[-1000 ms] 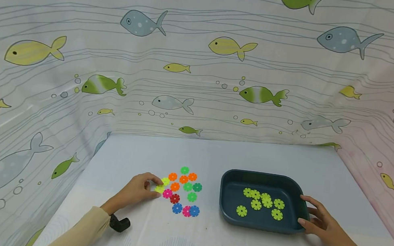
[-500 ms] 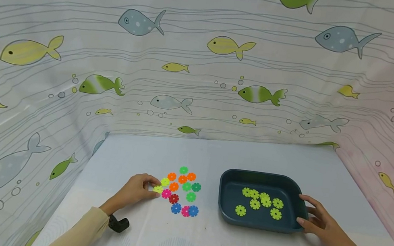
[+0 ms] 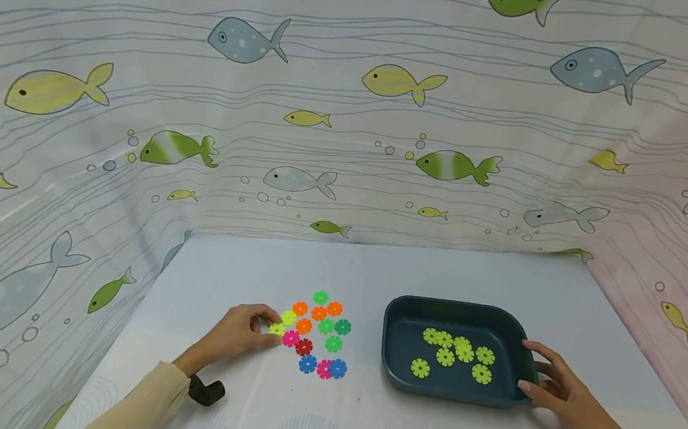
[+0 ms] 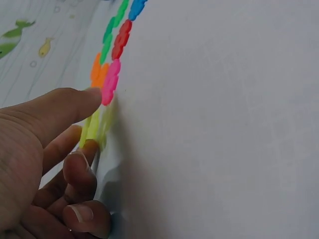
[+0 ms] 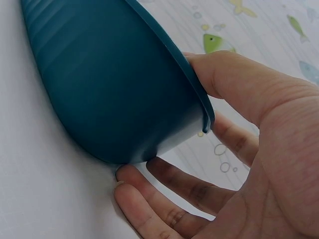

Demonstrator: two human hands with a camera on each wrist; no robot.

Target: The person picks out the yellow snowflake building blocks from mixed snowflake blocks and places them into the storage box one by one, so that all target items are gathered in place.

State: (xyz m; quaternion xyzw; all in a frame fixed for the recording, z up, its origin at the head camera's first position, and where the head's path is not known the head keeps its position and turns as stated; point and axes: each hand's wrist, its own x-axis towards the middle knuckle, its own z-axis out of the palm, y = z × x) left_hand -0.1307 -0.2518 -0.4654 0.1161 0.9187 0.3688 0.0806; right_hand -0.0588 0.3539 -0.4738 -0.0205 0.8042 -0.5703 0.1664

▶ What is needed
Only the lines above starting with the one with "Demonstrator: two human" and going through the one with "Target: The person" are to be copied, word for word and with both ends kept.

▶ Solution to this exercise
Demonstrator: two human hands with a camera on each wrist; no robot.

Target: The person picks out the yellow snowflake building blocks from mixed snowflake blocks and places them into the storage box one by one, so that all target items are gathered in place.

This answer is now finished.